Дверь пучилась, корежилась неровно прибитым железом — вверху выступало заметное брюшко, внизу от самого пола начиналась большая вмятина, вся избитая, истыканная чем-то острым. Вполне возможно: произошла вмятина оттого, что долгие годы именно в это место колотились отчаявшиеся тела заключенных, запертых дверью людей. Дверь — средоточие ненависти и надежд, бесстрастный страж, может смилостивиться, открывшись, выпустив человека на волю, голодному может дать хлеб, а может истязать человека долгими часами молчания. Всеволод Петрович смотрел на нее до одурения и не мог оторвать глаз, изучил каждый гвоздь, каждую вмятину, небрежно намалеванные на ней коричневой краской полосы стали казаться таинственными знаками, от прочтения которых зависела его судьба. Смотрел и ненавидел, и дверь отвечала ему пренебрежительным, равнодушным взглядом. Он ненавидел ее, как если бы она была арестовавшим его следователем. «Как же его фамилия? — силился вспомнить. — Что-то в ней было от насекомого». Он совершенно уже отчаялся, когда послышались в коридоре шаги, и сердце его дрогнуло, предугадав, что это сюда, к нему. И точно: топот нескольких пар ног прогрохотал по коридору и замер у его двери. Всеволод Петрович вскочил, напрягся; в двери щелкнуло, лязгнуло, и она отскочила с жалобным визгом от яростного, нетерпеливого напора снаружи. Отскочила и замерла, и два милиционера, красные от натуги, втолкнули в камеру человека в растерзанной, разорванной до пупа рубахе, в измазанных землей и известкой джинсах-варенках. От толчка с трудом удержался человек на ногах и зло оглянулся, ощерил белозубый рот.

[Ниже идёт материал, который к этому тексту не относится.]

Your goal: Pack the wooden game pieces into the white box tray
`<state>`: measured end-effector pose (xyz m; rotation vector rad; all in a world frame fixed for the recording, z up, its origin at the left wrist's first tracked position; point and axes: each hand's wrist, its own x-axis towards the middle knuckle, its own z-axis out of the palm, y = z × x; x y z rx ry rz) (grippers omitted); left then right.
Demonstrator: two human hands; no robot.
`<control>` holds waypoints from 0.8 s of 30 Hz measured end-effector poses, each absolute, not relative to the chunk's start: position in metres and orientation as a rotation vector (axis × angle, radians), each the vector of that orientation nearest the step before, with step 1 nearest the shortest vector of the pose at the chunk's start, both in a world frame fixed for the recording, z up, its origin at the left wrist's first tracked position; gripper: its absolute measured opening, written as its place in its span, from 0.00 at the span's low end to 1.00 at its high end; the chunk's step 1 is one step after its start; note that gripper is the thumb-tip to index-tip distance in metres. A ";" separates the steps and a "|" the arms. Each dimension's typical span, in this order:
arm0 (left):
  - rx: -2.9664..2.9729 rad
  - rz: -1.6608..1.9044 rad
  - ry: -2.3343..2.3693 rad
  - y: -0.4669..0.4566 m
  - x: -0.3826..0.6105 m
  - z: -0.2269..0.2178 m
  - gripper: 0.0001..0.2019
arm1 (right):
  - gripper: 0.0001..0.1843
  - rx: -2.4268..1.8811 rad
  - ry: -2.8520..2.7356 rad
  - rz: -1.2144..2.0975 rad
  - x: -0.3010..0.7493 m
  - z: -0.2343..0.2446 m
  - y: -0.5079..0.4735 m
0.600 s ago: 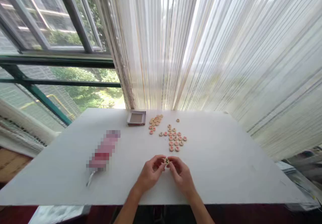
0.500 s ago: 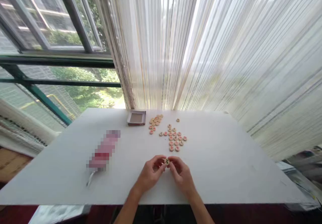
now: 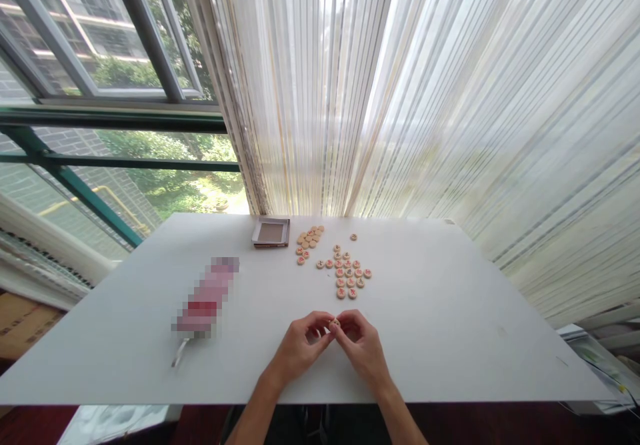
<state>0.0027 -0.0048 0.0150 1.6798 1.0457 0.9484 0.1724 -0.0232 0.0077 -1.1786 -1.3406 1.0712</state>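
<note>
A small round wooden game piece [image 3: 335, 324] is pinched between the fingertips of both my hands, just above the white table [image 3: 450, 312]. My left hand [image 3: 301, 346] holds it from the left, my right hand [image 3: 363, 348] from the right, fingers curled. Beyond my hands lie several more wooden pieces with red marks [image 3: 349, 274] face up. A second cluster of plain-looking pieces [image 3: 309, 240] lies further back left.
A small shallow cardboard box [image 3: 271, 232] sits at the table's far side beside the pieces. A pink blurred packet [image 3: 206, 297] lies on the left with a strap at its near end. Striped sheer curtains [image 3: 400, 98] hang behind; a window [image 3: 100, 98] stands left.
The piece in my fingers has turned, so its dark mark no longer faces up. My hands shifted slightly; the view tilted a little.
</note>
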 end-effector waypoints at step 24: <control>1.756 1.023 1.273 0.018 -0.005 0.017 0.13 | 0.14 -1.203 -1.239 1.087 0.173 0.006 -0.021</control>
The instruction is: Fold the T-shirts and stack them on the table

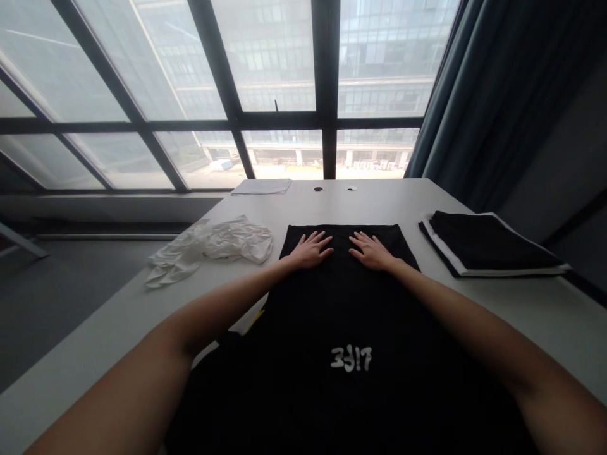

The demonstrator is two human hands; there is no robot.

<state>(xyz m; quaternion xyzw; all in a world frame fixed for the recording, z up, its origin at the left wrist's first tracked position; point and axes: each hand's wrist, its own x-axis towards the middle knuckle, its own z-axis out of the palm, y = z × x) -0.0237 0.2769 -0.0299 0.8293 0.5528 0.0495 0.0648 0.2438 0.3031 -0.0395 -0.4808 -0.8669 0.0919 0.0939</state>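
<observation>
A black shirt with small white lettering lies spread flat on the white table, reaching from the near edge toward the middle. My left hand rests palm down near the shirt's far edge, fingers stretched out. My right hand lies flat beside it, a short gap between the two, fingers also spread. Neither hand holds anything.
A crumpled white garment lies left of the shirt. A stack of folded black and white clothes sits at the right. Papers lie at the far edge by two cable holes. Large windows stand behind, a dark curtain at right.
</observation>
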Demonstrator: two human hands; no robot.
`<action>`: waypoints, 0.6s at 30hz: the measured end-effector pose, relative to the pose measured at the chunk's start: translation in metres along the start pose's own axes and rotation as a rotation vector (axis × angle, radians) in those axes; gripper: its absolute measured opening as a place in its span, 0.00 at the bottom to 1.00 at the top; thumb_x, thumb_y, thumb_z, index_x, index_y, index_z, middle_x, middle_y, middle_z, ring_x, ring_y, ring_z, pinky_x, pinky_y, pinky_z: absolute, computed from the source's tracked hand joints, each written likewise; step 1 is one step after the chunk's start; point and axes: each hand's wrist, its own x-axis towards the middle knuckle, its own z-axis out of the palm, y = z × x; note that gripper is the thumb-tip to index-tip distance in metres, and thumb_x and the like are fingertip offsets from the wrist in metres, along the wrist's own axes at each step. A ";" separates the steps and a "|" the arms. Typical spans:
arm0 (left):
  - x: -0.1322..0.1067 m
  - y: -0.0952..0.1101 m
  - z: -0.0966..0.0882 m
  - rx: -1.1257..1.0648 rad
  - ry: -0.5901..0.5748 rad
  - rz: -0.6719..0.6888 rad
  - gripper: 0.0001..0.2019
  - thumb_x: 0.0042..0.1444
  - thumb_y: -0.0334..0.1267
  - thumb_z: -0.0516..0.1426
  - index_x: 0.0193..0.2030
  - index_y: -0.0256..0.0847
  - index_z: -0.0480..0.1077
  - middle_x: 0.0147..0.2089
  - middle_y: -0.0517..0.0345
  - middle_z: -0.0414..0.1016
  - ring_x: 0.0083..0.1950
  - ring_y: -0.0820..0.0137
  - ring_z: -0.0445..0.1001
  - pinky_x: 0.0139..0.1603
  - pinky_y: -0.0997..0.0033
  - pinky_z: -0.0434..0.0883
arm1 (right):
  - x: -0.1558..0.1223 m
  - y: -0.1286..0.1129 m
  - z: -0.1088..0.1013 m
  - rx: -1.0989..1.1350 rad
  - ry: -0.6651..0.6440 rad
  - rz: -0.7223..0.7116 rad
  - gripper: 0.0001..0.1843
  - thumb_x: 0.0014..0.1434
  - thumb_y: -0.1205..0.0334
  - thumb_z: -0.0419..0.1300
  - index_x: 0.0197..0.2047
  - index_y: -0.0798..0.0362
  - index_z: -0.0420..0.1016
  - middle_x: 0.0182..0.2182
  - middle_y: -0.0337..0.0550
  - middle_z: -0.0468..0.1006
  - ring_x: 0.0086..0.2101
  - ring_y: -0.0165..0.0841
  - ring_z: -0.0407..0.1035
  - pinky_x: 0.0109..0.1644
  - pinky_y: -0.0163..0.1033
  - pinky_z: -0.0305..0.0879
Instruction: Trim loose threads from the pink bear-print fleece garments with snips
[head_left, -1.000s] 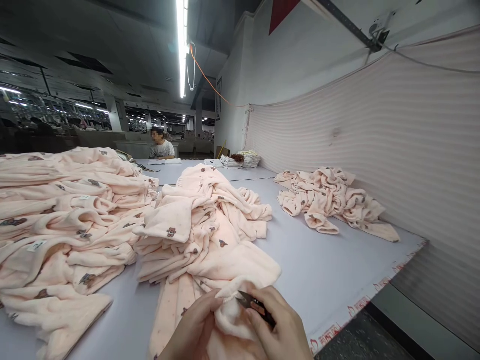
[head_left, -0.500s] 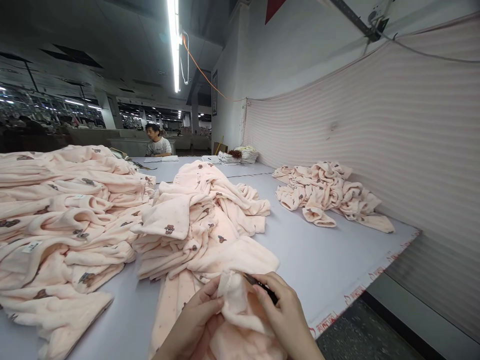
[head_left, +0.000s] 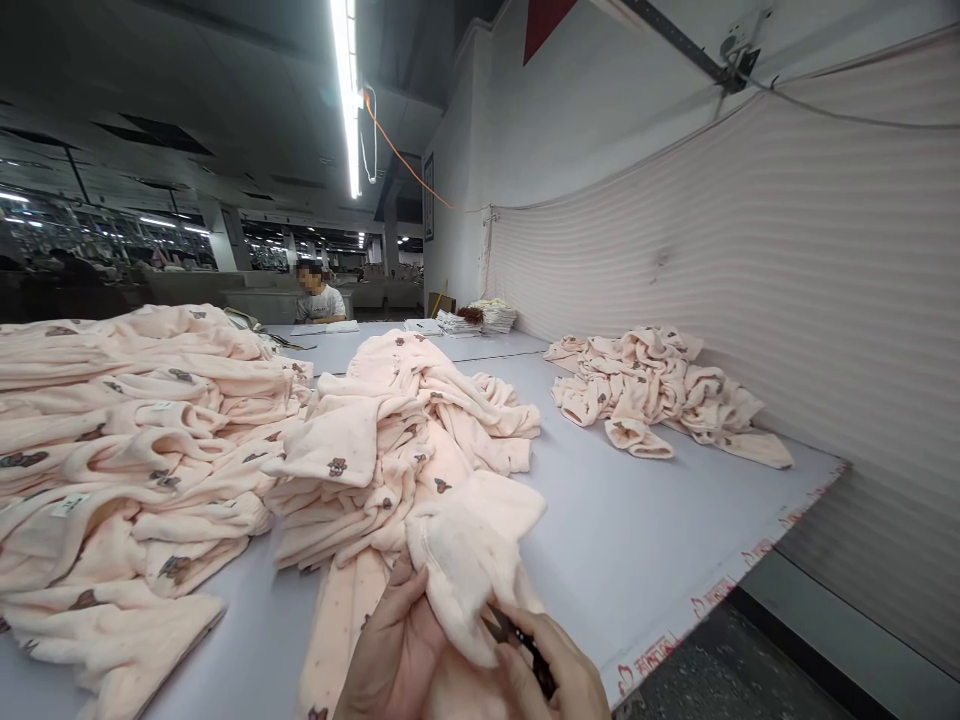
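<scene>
A pale pink fleece garment (head_left: 463,565) is held up close to me, its edge pinched in my left hand (head_left: 397,640). My right hand (head_left: 561,668) is closed around small dark thread snips (head_left: 498,624), whose pointed tips lie against the garment's lower edge. The lower part of the garment hangs between my hands and leaves the view at the bottom. Just beyond my hands lies a heap of the same pink garments (head_left: 409,440) with small brown bear prints.
A larger pile of pink garments (head_left: 150,450) covers the table's left side. A smaller heap (head_left: 652,385) lies at the right, near the striped cloth (head_left: 712,250) on the wall. White stacks (head_left: 487,316) stand at the back. A person (head_left: 320,298) is beyond the table (head_left: 622,540).
The garment edge has been turned and spread, showing more of its pale surface. My right hand with the snips has moved down and the tips now point at the lower edge.
</scene>
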 end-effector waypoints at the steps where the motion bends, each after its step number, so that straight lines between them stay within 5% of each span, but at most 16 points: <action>1: -0.001 -0.001 0.000 0.012 0.001 0.020 0.29 0.62 0.24 0.45 0.66 0.57 0.54 0.54 0.59 0.78 0.57 0.68 0.73 0.67 0.58 0.57 | 0.002 0.001 0.001 0.007 0.004 -0.011 0.18 0.61 0.46 0.56 0.47 0.46 0.77 0.41 0.45 0.82 0.38 0.36 0.78 0.40 0.31 0.74; 7: -0.004 -0.008 -0.008 0.018 -0.079 -0.051 0.29 0.62 0.24 0.48 0.65 0.58 0.55 0.55 0.58 0.76 0.59 0.66 0.71 0.67 0.57 0.59 | 0.011 -0.001 0.011 -0.106 0.021 -0.131 0.12 0.62 0.54 0.54 0.43 0.47 0.77 0.35 0.43 0.80 0.34 0.34 0.77 0.36 0.31 0.72; 18: -0.002 -0.011 -0.010 -0.086 -0.009 -0.175 0.28 0.62 0.23 0.46 0.65 0.55 0.56 0.48 0.55 0.80 0.54 0.65 0.75 0.61 0.58 0.66 | 0.011 0.004 0.014 -0.093 0.044 -0.132 0.14 0.62 0.52 0.56 0.46 0.47 0.76 0.37 0.43 0.81 0.33 0.32 0.77 0.35 0.29 0.71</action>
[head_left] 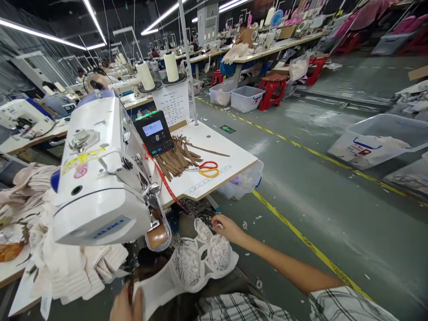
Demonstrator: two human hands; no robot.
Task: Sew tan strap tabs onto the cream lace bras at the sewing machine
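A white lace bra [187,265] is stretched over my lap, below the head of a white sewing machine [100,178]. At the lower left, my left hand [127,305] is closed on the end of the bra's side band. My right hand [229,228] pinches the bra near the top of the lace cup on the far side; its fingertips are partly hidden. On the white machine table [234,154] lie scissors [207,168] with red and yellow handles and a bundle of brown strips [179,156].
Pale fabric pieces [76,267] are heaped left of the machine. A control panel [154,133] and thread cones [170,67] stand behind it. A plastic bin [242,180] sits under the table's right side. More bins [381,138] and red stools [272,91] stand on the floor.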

— Ну ты, мусор! Поосторожней!
— Церемониться с тобой, как же! — отдыхиваясь, проговорил милиционер и с силой захлопнул дверь, запер.
С минуту тупо смотрел на нее человек, рукой потрогал, подергал, и затоптался, заходил кругами на одном месте, завертелся, как подбитый танк. Он и был похож на танк: приземистый и широкий, весь сколоченный из плотного, непробиваемого мяса, голова, лишенная шеи, из туловища торчала как башня.
— Таки повязали, суки, повязали! — проговорил человек, глянул на Всеволода Петровича коричневым бешеным глазом и отвернулся, опять заходил, заметался.
Видимо ходили еще в нем ходуном, играли бешеные, сумасшедшие силы, не давали успокоиться, не иссякла взведенная пружина. Он то присаживался на нары, то вновь вскакивал и вертелся, ходил, мотая головой, издавая звуки, похожие на рык, один раз со всей силы хлопнул волосатым кулаком по стене и взвыл от боли. Боль как будто бы отрезвила его, отпустила душу — он остановился и обвел камеру осмысленным, удивленным взглядом.
— А ведь не должны были! Не должны! — пожал он круглыми плечами, рот скривил в недоумевающей гримасе.
Недолго еще покрутился он в проходе, но уже без прежнего запала, как будто бы по инерции, потом с кряхтением полез на нары, в самый угол, и затих, уткнувшись лицом в грязный дерматин.
Вернулся и Всеволод Петрович к своим заботам, отвлеченный от них происшествием. «Как же так, — думал он, — никого не волнует моя голодовка? Должен же кто-нибудь прийти, поинтересоваться!» Что-то произошло в нем за эти долгие и мучительные часы сидения, сдвинулся какой-то механизм в сознании, переключив его с негодования и отчаяния на скуку и тоску прозябания, секунды и минуты овеществились, сгрудились, навалились и каждую приходилось преодолевать с натугой, с душевным скрипом.